--- Data excerpt Enclosed Below ---

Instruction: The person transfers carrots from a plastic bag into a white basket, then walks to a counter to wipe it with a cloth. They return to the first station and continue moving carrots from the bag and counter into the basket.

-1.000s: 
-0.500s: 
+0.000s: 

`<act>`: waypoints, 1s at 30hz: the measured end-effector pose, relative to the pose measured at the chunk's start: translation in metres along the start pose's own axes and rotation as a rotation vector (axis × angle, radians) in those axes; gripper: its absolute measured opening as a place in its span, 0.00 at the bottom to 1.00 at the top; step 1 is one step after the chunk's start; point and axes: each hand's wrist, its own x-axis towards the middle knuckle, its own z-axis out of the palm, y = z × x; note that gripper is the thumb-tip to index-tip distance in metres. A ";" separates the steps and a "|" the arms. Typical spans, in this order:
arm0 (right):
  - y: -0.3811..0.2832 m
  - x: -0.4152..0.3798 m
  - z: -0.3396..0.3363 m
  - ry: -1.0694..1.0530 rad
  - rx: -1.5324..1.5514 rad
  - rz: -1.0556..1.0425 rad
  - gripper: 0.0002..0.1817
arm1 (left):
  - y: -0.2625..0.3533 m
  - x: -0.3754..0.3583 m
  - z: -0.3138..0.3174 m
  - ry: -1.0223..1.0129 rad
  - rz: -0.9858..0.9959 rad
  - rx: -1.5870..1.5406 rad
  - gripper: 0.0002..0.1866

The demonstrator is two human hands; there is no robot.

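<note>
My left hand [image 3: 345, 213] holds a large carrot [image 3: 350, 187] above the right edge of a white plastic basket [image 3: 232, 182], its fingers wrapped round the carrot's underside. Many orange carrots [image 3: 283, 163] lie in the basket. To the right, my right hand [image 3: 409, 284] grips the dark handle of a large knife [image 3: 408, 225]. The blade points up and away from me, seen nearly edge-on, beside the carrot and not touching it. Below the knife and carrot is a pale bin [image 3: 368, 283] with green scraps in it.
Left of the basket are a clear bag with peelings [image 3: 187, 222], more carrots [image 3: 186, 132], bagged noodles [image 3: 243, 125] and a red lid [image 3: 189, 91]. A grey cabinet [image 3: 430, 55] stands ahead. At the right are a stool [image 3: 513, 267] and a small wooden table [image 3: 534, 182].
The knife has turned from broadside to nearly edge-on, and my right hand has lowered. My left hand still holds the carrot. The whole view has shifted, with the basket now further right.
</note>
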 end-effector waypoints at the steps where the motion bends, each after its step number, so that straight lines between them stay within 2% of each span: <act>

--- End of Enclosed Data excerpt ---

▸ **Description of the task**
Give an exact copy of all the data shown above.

▸ **Problem solution**
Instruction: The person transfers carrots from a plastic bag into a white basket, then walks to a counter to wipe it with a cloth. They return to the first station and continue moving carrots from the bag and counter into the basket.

-1.000s: 
-0.500s: 
+0.000s: 

`<act>`: waypoints, 1s at 30hz: the measured end-effector pose, relative to the pose measured at the chunk's start: translation in metres along the start pose's own axes and rotation as a rotation vector (axis × angle, radians) in those axes; gripper: its absolute measured opening as a place in its span, 0.00 at the bottom to 1.00 at the top; step 1 is one step after the chunk's start; point and axes: each hand's wrist, its own x-axis towards the middle knuckle, its own z-axis out of the palm, y = z × x; note that gripper is the thumb-tip to index-tip distance in metres. A ";" separates the steps and a "|" the arms. Typical spans, in this order:
arm0 (right):
  - y: -0.3811..0.2832 m
  - x: -0.4152..0.3798 m
  - z: -0.3396..0.3363 m
  - ry: -1.0694..1.0530 rad
  - rx: -1.5324..1.5514 rad
  - rz: -1.0556..1.0425 rad
  - gripper: 0.0002..0.1817
arm1 (left):
  - y: -0.2625..0.3533 m
  - x: -0.3754..0.3583 m
  - z: -0.3138..0.3174 m
  - ry: -1.0223..1.0129 rad
  - rz: -0.9858..0.9959 rad
  - rx: -1.5870..1.5406 rad
  - gripper: 0.0002..0.1866

The demonstrator is two human hands; there is no robot.

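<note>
My left hand [image 3: 345, 213] holds a large carrot [image 3: 350, 187] above the right edge of a white plastic basket [image 3: 232, 182], its fingers wrapped round the carrot's underside. Many orange carrots [image 3: 283, 163] lie in the basket. To the right, my right hand [image 3: 409, 284] grips the dark handle of a large knife [image 3: 408, 225]. The blade points up and away from me, seen nearly edge-on, beside the carrot and not touching it. Below the knife and carrot is a pale bin [image 3: 368, 283] with green scraps in it.
Left of the basket are a clear bag with peelings [image 3: 187, 222], more carrots [image 3: 186, 132], bagged noodles [image 3: 243, 125] and a red lid [image 3: 189, 91]. A grey cabinet [image 3: 430, 55] stands ahead. At the right are a stool [image 3: 513, 267] and a small wooden table [image 3: 534, 182].
The knife has turned from broadside to nearly edge-on, and my right hand has lowered. My left hand still holds the carrot. The whole view has shifted, with the basket now further right.
</note>
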 end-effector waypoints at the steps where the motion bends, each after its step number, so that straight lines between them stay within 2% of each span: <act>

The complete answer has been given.